Primary LanguageTypeScriptGNU Affero General Public License v3.0AGPL-3.0

NOTICE OF ARCHIVAL

Note Enjin is now shutdown so this repository has been archived. I now plan to focusing my efforts on doing things with the data scraped by this tool, such as visualizing and import to other services. You can find out more about the status of such projects in the Discord

EnjinScraper Discord License: AGPL npm version

Scrapes an Enjin site via the Enjin API.

For support, please join the support Discord: https://discord.gg/2SfGAMskWt.

Usage

Warning If you have 2 factor authentication enabled on your Enjin account, you must either disable it or make a temporary account without 2FA to run this tool!

To scrape all data the tool can scrape, the account must be a sitewide admin or owner account.

EnjinScraper will now do its best even if you can't provide an API key or a site admin account. At minimum, a regular site account is still needed. There's still of course some limits to this, but I've done my best to include as much as I can. Note there's still a few minor things I have to add to it when it works in this mode, such as it seemingly not getting forum images properly and perhaps a way for it to get application questions. These things are normally handled by the admin panel, but obviously some users trying to archive sites they don't own don't have this luxury. Best of luck to everyone!

To use this mode, you will have to manually provide the module IDs of forums, news, and wiki modules you wish to scrape. This will be the first number found in the URL when on any page of one of these modules. For example, here: https://www.megacrafting.com/forum/m/4627724/viewthread/9364148-mejinxx-application the forum module ID is 4627724. These should be specified as an array of strings under manualForumModuleIDs.

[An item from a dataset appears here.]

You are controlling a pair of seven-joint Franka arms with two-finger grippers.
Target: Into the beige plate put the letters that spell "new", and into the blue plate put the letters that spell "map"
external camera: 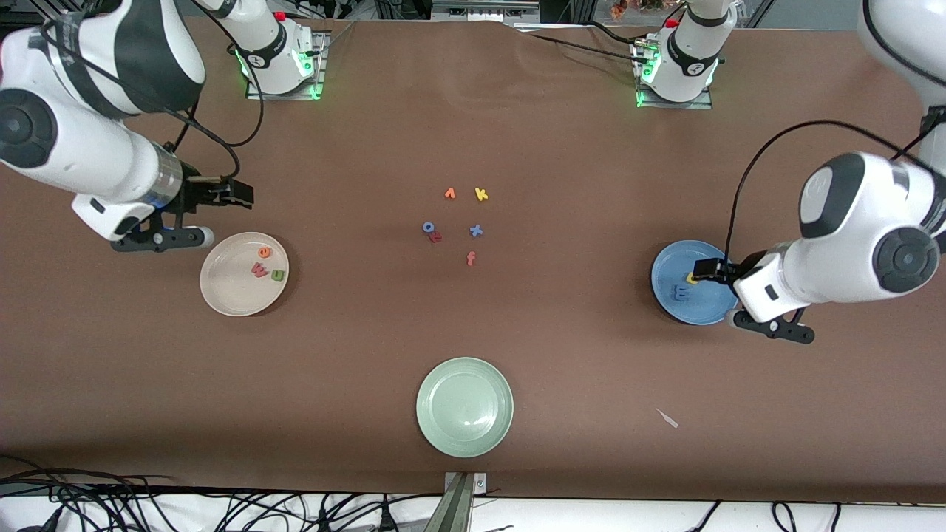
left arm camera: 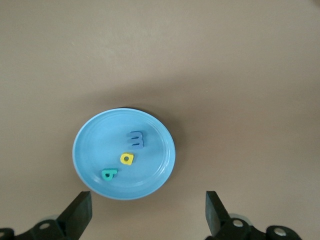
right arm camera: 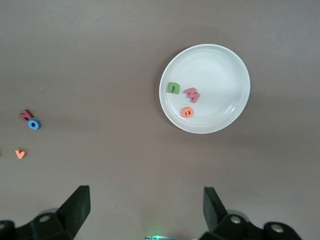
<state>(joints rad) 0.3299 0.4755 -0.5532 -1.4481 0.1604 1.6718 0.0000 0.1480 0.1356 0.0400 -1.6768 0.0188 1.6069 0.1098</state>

Note: if you've already scraped with a site admin account and api key, this update does not provide any additional data.

Quick Run With NPX

Windows

Run the following in Powershell:

mkdir EnjinScraper
cd EnjinScraper
winget install -e --id OpenJS.NodeJS
npx enjinscraper

Note that if rerunning later, you may need to use npx enjinscraper@latest to force use of the latest version.

Configuration

Obtaining an API key

Per Enjin's instructions:

To enable your API, visit your admin panel / settings / API area. The content on this page includes your base API URL, your secret API key, and the API mode. Ensure that the API mode is set to "Public".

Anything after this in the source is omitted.